> Try it
For this exercise, please reproduce the records below word for word, from the first line through the line with "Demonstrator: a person".

[Given data]

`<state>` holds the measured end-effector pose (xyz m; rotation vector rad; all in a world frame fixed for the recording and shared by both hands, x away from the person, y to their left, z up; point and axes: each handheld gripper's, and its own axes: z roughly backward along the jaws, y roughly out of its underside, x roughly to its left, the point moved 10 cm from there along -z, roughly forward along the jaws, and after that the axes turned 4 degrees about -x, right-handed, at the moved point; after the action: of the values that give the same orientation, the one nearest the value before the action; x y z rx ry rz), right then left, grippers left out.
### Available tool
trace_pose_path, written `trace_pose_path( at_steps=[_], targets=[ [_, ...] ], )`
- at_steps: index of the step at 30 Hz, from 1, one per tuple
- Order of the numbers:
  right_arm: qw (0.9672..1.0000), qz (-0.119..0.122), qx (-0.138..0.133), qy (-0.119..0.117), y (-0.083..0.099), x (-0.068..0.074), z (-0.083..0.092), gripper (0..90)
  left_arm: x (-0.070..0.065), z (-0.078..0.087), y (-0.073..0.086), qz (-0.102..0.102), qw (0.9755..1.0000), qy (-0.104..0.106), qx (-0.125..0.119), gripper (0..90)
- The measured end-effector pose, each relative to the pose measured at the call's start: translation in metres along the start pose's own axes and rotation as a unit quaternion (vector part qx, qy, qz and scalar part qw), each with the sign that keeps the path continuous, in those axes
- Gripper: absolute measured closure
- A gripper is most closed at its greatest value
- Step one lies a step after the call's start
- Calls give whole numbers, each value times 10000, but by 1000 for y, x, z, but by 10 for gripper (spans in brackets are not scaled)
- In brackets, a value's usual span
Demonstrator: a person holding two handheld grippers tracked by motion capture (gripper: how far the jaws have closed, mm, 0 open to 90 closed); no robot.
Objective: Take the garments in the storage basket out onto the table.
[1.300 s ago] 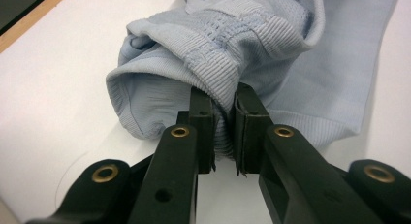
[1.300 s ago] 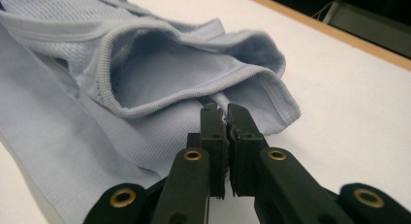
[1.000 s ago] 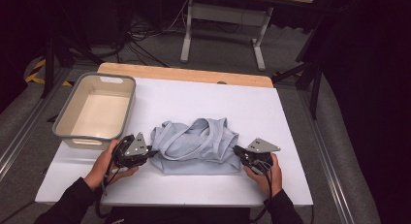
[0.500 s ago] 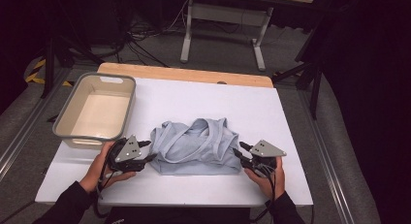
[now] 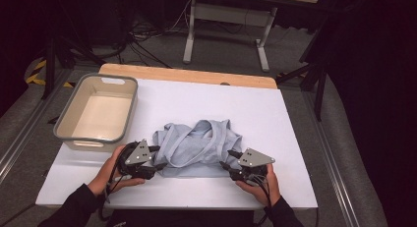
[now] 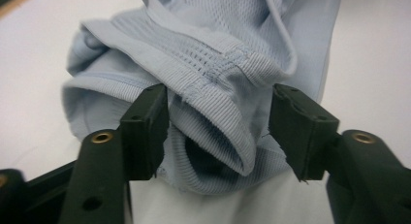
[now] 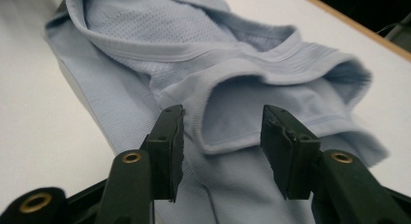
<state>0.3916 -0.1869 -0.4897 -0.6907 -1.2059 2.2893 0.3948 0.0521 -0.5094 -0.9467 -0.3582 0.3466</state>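
Both of my claws have just been opening, and the light blue garment (image 5: 196, 148) that sat pinched at its two ends a second ago now lies free on the white table (image 5: 275, 119). In the left gripper view a bunched fold of ribbed fabric still sits between the spread jaws of my left claw (image 6: 218, 132), brushing the left pad, but nothing clamps it. In the right gripper view a rolled hem lies between the jaws of my right claw (image 7: 220, 146) with daylight on both sides. I read this as a release: the fold I was making is set down, and the garment rests as a rumpled, roughly folded bundle in the near middle of the table, just right of the grey tub (image 5: 96, 114), which stands empty.

My left hand (image 5: 110, 170) rests low at the garment's left edge, claw pointing inward across the table. My right hand (image 5: 258, 180) has drawn slightly back from the right edge since the earlier pictures, its claw likewise aimed at the cloth. I judge the next need is either a fresh grip for another fold or lifting the bundle toward the tub.
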Motion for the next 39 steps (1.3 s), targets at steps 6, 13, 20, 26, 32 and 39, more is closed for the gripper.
trace_pose_path(
  at_steps=[6,13,20,26,32,39],
  targets=[
    [9996,89,212,-132,7,10,-16,583,-3,-6,8,181,9996,162,151,546],
    [9996,193,187,-130,8,14,-17,819,0,-2,11,221,9994,201,168,589],
    [9994,197,-276,-45,-8,10,-5,864,3,5,4,233,9994,234,-94,483],
    [9970,127,-737,179,-24,1,11,867,-1,4,2,131,9995,265,-116,418],
    [9945,87,-964,401,-30,-7,20,867,-9,-5,2,-18,9995,318,64,384],
    [9942,-44,-961,487,-28,-15,23,865,-10,-14,4,29,9993,278,243,401]
  ],
)
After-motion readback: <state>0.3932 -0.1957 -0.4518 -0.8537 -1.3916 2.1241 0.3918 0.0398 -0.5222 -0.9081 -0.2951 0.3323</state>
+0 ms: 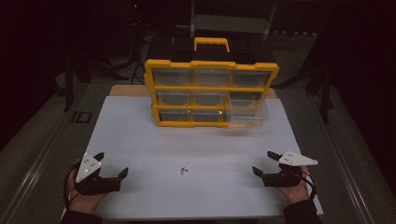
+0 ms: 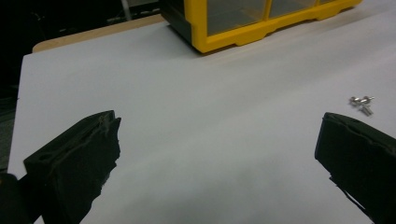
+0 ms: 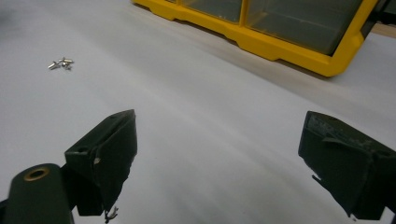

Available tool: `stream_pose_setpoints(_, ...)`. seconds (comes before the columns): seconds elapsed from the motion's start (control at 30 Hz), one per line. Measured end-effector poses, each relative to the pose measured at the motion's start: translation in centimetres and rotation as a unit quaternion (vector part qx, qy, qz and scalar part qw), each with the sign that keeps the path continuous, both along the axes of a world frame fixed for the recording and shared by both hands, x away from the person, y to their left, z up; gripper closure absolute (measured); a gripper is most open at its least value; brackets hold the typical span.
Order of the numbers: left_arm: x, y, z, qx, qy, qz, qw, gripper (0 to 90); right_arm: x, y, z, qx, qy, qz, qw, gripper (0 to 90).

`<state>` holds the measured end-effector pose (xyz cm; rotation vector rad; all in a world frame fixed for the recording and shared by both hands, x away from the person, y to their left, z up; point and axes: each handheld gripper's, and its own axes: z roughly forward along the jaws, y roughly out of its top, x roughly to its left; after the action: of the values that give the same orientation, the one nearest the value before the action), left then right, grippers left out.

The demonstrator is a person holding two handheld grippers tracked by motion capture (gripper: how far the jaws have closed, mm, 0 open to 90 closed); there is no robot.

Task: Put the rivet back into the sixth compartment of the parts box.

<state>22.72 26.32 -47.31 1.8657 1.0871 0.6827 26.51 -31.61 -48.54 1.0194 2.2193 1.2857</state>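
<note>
- While both hands rest at the near edge, white table sheet [image 1: 140,140] stretching out ahead of both tools, bare apart from the work pieces, so giving open room to reach in.
- Well ahead of the jaws, at the far end: yellow drawer cabinet [image 1: 211,93], standing upright with its clear fronts turned toward the tools, likely so that a drawer can be reached from this side.
- At the cabinet's lower right corner, ahead of the right tool: one clear drawer [image 1: 247,114] pulled out past the frame, seemingly left open to take small parts.
- Left gripper [image 1: 112,169] low over the sheet, jaws spread wide, nothing between them, pointing inward toward the middle.
- Right gripper [image 1: 266,163] mirrored on the other side, jaws likewise spread wide and empty, also aimed inward.
- Between the two tools, a little ahead of the tips, apart from both: small pile of screws [image 1: 184,171], lying loose on the sheet, probably the thing to pick up and drop in the open drawer.
</note>
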Motion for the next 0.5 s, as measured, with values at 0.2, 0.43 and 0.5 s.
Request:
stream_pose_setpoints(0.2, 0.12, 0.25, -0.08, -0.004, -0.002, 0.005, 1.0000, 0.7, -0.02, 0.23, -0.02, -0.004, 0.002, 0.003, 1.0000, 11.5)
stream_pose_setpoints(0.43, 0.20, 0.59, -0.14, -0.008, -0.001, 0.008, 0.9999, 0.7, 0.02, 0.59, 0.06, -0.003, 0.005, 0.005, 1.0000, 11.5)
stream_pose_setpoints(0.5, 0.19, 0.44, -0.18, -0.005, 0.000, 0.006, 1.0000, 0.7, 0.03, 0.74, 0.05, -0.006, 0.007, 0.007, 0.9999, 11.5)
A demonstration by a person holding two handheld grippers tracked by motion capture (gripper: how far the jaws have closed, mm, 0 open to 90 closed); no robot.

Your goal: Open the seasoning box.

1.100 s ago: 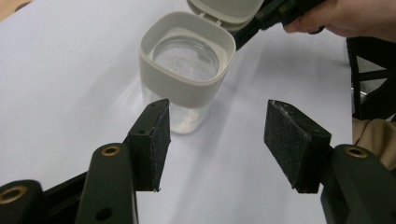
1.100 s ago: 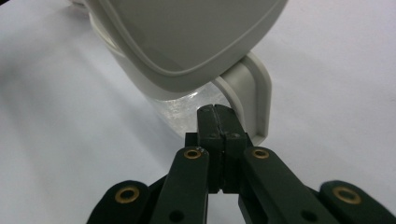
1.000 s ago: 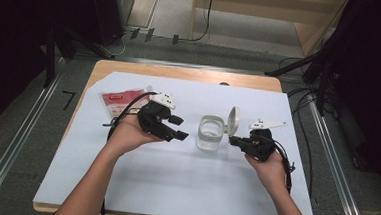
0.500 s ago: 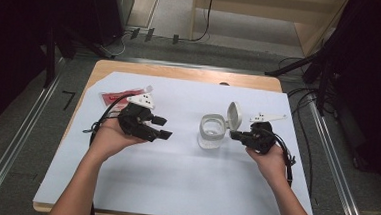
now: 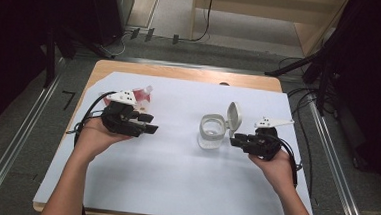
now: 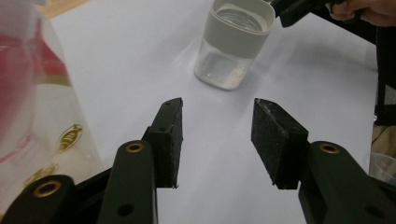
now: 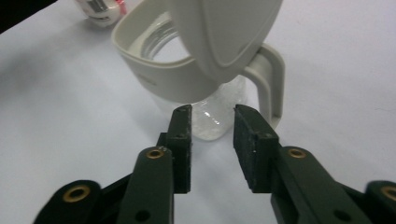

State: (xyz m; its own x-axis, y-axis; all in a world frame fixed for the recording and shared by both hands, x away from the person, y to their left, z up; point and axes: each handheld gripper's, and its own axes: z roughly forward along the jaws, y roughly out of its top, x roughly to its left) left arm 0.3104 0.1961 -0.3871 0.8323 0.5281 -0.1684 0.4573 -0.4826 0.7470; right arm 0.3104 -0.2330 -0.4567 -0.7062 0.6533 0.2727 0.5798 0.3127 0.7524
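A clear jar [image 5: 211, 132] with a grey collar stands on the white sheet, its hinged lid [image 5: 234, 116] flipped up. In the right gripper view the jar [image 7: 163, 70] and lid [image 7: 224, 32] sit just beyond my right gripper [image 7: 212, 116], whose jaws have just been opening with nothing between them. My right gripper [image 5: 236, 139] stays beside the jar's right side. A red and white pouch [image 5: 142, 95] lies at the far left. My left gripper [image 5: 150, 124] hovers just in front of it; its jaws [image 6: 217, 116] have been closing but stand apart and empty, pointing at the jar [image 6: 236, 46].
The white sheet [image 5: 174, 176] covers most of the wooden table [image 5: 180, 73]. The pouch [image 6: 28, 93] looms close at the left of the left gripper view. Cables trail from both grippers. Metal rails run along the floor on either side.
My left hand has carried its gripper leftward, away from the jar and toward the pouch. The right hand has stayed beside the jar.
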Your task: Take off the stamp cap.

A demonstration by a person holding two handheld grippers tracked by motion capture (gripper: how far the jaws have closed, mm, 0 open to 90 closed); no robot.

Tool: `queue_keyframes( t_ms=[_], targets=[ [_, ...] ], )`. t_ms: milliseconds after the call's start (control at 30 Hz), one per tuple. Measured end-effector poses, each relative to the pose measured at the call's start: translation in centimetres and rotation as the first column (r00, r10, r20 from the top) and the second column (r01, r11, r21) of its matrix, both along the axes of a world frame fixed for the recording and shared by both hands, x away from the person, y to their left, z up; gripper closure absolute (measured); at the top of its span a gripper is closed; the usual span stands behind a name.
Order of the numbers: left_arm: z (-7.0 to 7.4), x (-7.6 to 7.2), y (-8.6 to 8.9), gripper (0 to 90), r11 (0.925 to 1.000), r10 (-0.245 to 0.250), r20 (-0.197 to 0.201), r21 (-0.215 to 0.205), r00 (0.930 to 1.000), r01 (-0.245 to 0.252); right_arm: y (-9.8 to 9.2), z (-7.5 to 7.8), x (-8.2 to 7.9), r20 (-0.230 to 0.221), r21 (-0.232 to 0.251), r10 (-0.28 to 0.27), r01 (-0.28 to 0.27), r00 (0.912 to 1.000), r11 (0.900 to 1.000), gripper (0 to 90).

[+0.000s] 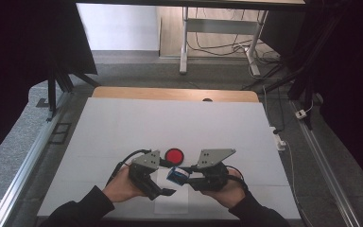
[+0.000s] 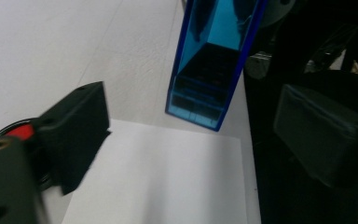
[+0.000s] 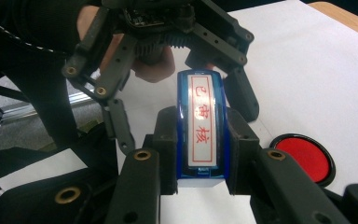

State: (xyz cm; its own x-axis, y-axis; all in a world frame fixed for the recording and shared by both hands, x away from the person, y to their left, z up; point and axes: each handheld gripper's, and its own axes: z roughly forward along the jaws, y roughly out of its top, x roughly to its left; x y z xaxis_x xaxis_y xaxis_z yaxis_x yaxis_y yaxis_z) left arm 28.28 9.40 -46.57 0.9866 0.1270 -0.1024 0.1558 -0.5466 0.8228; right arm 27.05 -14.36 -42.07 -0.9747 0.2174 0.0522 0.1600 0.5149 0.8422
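A blue see-through stamp [image 1: 177, 175] with a white label of red characters [image 3: 201, 126] is clamped between the pads of my right gripper [image 1: 187, 178], which is shut on it just above the table. In the right gripper view the stamp's label faces the camera. My left gripper [image 1: 169, 179] stands open right beside it, with its fingers [image 3: 119, 125] spread wide behind the stamp. In the left gripper view the stamp [image 2: 212, 70] hangs ahead of the two parted jaws, not between them. A round red ink pad [image 1: 174, 155] lies on the table just beyond both grippers.
A small white sheet of paper [image 1: 172, 202] lies under the grippers on the white table cover [image 1: 170, 118]. The table's wooden far edge [image 1: 170, 93] shows beyond it. Aluminium rails [image 1: 23, 165] run along both sides, and cables lie at the right [image 1: 283, 142].
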Motion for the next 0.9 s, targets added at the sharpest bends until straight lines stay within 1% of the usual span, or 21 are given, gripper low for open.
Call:
queue_keyframes(
  t_ms=[67,100,133,167,200,233,267,333,367,500,567,667,733,767,867,900],
  targets=[
    [-0.02,0.02,0.03,21.3,0.9999,-0.016,0.001,-0.002,0.9999,0.016,0.04,-0.01,-0.05,-0.002,0.006,0.01,-0.01,0.9999,1.0,70.7],
    [-0.04,-0.02,0.04,21.3,0.9997,-0.025,0.003,-0.003,0.9997,0.025,0.04,-0.01,-0.05,-0.002,0.006,0.01,-0.01,0.9999,1.0,70.7],
    [-0.05,-0.04,0.05,23.8,0.9995,-0.031,0.005,-0.002,0.9995,0.031,0.03,0.02,-0.07,-0.001,0.001,0.014,-0.014,0.9999,1.0,70.7],
    [-0.06,-0.03,0.1,31.1,0.999,-0.045,0.002,-0.004,0.999,0.045,0.08,-0.01,-0.11,-0.003,0.007,0.02,-0.02,0.9998,1.0,70.7],
    [-0.09,-0.05,0.12,31.1,0.9984,-0.056,0.0,-0.01,0.9985,0.056,0.08,-0.01,-0.11,-0.003,0.007,0.02,-0.02,0.9998,1.0,70.7],
    [-0.09,-0.05,0.15,35.5,0.998,-0.063,0.004,-0.006,0.998,0.063,0.12,-0.03,-0.15,-0.004,0.007,0.029,-0.029,0.9996,1.0,70.7],
    [-0.13,-0.04,0.15,35.5,0.9975,-0.07,-0.003,-0.011,0.9975,0.07,0.12,-0.03,-0.15,-0.004,0.007,0.029,-0.029,0.9996,1.0,70.7],
    [-0.19,-0.03,0.19,41.4,0.9965,-0.082,-0.012,-0.018,0.9966,0.081,0.19,-0.05,-0.22,-0.001,0.005,0.042,-0.042,0.9991,0.999,70.7],
    [-0.2,0.02,0.22,41.4,0.996,-0.088,-0.014,-0.017,0.996,0.088,0.19,-0.05,-0.22,-0.001,0.005,0.042,-0.042,0.9991,0.999,70.7],
    [-0.28,0.03,0.31,50.1,0.9941,-0.106,-0.017,-0.023,0.9942,0.106,0.3,-0.09,-0.33,-0.001,0.006,0.057,-0.057,0.9984,0.998,70.8],
    [-0.3,0.01,0.36,50.9,0.9936,-0.111,-0.015,-0.025,0.9938,0.11,0.32,-0.1,-0.34,0.0,0.006,0.058,-0.058,0.9983,0.998,70.7],
    [-0.35,0.06,0.45,55.3,0.9922,-0.121,-0.018,-0.034,0.9925,0.12,0.33,-0.07,-0.39,-0.001,0.007,0.065,-0.065,0.9979,0.998,70.7],
    [-0.36,0.08,0.49,55.9,0.9917,-0.124,-0.019,-0.038,0.9921,0.123,0.33,-0.06,-0.39,-0.001,0.008,0.066,-0.066,0.9978,0.998,70.7],
    [-0.36,0.07,0.52,58.4,0.9914,-0.126,-0.017,-0.038,0.9919,0.125,0.33,-0.06,-0.4,-0.002,0.011,0.068,-0.068,0.9976,0.998,70.7],
    [-0.36,0.07,0.61,59.9,0.9905,-0.131,-0.007,-0.043,0.9914,0.131,0.34,-0.06,-0.42,-0.003,0.009,0.07,-0.07,0.9975,0.997,70.7],
    [-0.36,0.08,0.64,61.8,0.9901,-0.133,-0.006,-0.045,0.991,0.133,0.36,-0.06,-0.45,-0.002,0.01,0.075,-0.074,0.9972,0.997,70.7]
  ],
)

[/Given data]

> Exercise response
`<state>` holds the measured end-effector pose (xyz m; rotation vector rad; all in a world frame fixed for the recording and shared by both hands, x away from the person, y to their left, z up; point and axes: each handheld gripper's, and its own axes: z roughly backward along the jaws, y roughly out of its underside, x roughly to its left, the point moved 10 cm from there along -z, roughly forward along the jaws, and after that the axes turned 4 degrees about -x, right-handed, at the moved point; after the action: of the values that give the same orientation, the one nearest the value before the action; x y z rx ry rz), right then left, grippers left out.
### Available tool
trace_pose_path, written `trace_pose_path( at_steps=[_], targets=[ [_, ...] ], )`
- at_steps: index of the step at 30 Hz, from 1, one per tuple
- Order of the numbers:
  right_arm: qw (0.9672..1.0000), qz (-0.119..0.122), qx (-0.138..0.133), qy (-0.119..0.117), y (-0.083..0.099), x (-0.068..0.074), z (-0.083..0.092), gripper (0..90)
  left_arm: x (-0.070..0.065), z (-0.078..0.087), y (-0.073..0.086), qz (-0.102..0.102), qw (0.9755..1.0000), qy (-0.104..0.106), qx (-0.125..0.119), gripper (0..90)
- The measured end-effector pose, each relative to the pose measured at the call's start: translation in metres along the start pose's own axes and rotation as a unit quaternion (vector part qx, qy, qz and scalar part qw), each with the sign that keeps the path continuous, in those axes
- Gripper: absolute measured closure
- A gripper is most closed at its greatest value
- Step one lies a step after the call's start
- Calls give whole numbers, each value times 10000, but by 1000 for y, x, z, but by 10 for gripper (spans in brackets are not scaled)
- In brackets, a value's usual span
Demonstrator: a person holding two handheld grippers tracked by motion capture (gripper: how far the jaws have closed, mm, 0 open to 90 closed); no robot.

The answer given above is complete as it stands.